▸ **TASK ITEM**: Should pictures appear among the records, leave them out, and copy exactly only the lines from the first through the one with "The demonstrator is", inclusive.

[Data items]
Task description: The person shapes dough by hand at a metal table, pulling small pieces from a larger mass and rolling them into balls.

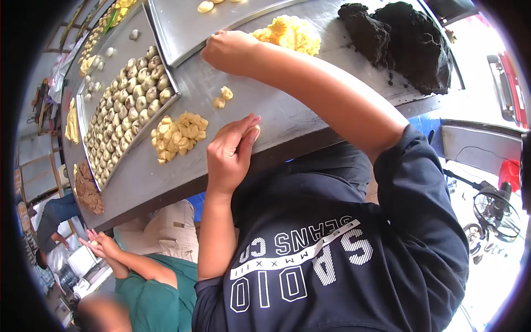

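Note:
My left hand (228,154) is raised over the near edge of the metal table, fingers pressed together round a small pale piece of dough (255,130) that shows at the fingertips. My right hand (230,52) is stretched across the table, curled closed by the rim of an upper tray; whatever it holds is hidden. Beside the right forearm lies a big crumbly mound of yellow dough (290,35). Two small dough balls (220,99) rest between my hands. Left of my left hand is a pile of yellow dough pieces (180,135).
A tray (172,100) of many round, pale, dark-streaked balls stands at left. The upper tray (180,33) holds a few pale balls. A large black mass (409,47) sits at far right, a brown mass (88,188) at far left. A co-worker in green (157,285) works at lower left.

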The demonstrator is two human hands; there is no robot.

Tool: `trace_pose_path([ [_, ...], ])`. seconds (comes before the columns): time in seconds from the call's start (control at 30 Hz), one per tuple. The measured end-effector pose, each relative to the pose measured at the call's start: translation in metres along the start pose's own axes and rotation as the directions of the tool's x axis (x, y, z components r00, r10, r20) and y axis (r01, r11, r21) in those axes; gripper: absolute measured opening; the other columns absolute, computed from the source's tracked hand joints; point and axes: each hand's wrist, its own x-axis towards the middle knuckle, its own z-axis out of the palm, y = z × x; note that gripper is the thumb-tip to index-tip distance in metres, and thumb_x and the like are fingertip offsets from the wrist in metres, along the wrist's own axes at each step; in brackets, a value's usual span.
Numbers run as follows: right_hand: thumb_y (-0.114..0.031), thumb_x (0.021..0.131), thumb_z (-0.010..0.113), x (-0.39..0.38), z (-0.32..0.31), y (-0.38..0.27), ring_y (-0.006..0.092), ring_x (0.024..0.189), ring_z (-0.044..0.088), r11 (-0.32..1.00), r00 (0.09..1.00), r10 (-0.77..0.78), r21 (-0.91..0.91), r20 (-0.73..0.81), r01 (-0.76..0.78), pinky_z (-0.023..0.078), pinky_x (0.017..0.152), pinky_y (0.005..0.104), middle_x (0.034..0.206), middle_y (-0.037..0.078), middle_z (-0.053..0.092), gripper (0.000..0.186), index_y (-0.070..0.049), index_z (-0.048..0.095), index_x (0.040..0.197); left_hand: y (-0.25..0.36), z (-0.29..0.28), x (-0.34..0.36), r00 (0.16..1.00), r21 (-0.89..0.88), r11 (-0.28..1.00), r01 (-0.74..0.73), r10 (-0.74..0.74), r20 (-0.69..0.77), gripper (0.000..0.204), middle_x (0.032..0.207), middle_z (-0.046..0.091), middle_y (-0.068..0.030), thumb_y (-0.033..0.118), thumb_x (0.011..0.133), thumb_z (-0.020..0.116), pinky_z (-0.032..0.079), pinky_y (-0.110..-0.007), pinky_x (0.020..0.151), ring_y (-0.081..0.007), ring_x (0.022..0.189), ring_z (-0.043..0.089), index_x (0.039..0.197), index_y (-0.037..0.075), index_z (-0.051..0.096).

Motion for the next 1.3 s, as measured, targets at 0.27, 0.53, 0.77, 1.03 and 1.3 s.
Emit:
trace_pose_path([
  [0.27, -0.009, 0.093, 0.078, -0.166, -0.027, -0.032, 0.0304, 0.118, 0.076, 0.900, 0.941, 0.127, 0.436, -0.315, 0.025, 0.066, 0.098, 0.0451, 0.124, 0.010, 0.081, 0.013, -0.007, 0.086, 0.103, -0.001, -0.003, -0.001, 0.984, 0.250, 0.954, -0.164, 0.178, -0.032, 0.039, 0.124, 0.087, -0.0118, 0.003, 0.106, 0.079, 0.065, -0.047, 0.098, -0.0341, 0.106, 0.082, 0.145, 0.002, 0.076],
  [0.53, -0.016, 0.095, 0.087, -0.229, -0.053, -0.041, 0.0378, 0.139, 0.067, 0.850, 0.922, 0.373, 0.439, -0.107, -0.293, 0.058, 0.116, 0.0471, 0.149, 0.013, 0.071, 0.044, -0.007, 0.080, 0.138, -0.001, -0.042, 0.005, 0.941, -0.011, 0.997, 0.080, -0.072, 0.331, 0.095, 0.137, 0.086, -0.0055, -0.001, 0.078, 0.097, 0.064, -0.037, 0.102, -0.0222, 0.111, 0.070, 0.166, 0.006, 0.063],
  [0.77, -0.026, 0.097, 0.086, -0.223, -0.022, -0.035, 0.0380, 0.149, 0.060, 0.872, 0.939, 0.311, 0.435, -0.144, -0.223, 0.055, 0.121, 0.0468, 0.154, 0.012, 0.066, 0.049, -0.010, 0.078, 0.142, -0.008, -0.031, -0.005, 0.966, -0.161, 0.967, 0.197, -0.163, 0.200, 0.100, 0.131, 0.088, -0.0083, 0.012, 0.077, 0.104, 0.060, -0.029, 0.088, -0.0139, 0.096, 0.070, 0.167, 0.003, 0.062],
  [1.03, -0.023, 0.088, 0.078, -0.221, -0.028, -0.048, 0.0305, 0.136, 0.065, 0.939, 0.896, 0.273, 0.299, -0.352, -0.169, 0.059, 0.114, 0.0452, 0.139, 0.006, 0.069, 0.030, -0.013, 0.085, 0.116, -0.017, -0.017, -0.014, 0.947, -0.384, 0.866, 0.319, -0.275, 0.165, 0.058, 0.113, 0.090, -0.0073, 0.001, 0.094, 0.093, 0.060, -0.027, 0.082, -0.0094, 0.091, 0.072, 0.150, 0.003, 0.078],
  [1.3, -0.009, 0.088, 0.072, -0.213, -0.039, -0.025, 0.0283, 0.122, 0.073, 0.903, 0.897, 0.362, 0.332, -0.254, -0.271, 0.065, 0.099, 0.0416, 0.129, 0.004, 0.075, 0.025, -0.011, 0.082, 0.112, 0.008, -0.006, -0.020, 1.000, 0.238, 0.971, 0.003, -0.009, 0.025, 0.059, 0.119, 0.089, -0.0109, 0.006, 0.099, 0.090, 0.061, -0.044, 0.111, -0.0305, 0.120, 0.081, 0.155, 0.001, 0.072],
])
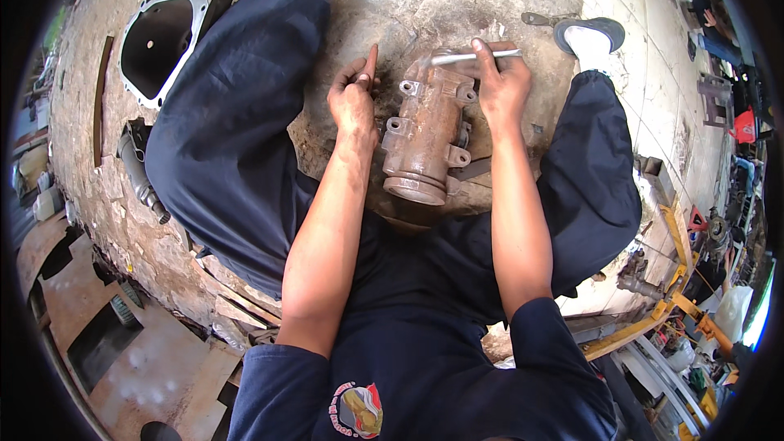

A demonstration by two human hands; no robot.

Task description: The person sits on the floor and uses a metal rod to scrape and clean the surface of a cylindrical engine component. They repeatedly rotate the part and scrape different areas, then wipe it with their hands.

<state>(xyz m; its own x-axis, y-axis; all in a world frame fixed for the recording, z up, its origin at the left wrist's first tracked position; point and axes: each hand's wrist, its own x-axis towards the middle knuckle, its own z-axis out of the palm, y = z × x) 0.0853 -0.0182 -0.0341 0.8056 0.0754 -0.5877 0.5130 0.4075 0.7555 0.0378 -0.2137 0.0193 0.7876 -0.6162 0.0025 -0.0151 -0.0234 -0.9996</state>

▸ **OUTPUT OF THE EXERCISE**:
Task description: The person shapes dough by hand at a metal table, pulling small pieces from a larger mass and rolling them into balls.


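Note:
My left hand (228,154) is raised over the near edge of the metal table, fingers pressed together round a small pale piece of dough (255,130) that shows at the fingertips. My right hand (230,52) is stretched across the table, curled closed by the rim of an upper tray; whatever it holds is hidden. Beside the right forearm lies a big crumbly mound of yellow dough (290,35). Two small dough balls (220,99) rest between my hands. Left of my left hand is a pile of yellow dough pieces (180,135).
A tray (172,100) of many round, pale, dark-streaked balls stands at left. The upper tray (180,33) holds a few pale balls. A large black mass (409,47) sits at far right, a brown mass (88,188) at far left. A co-worker in green (157,285) works at lower left.
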
The demonstrator is two human hands; there is no robot.

The exercise requires nothing more.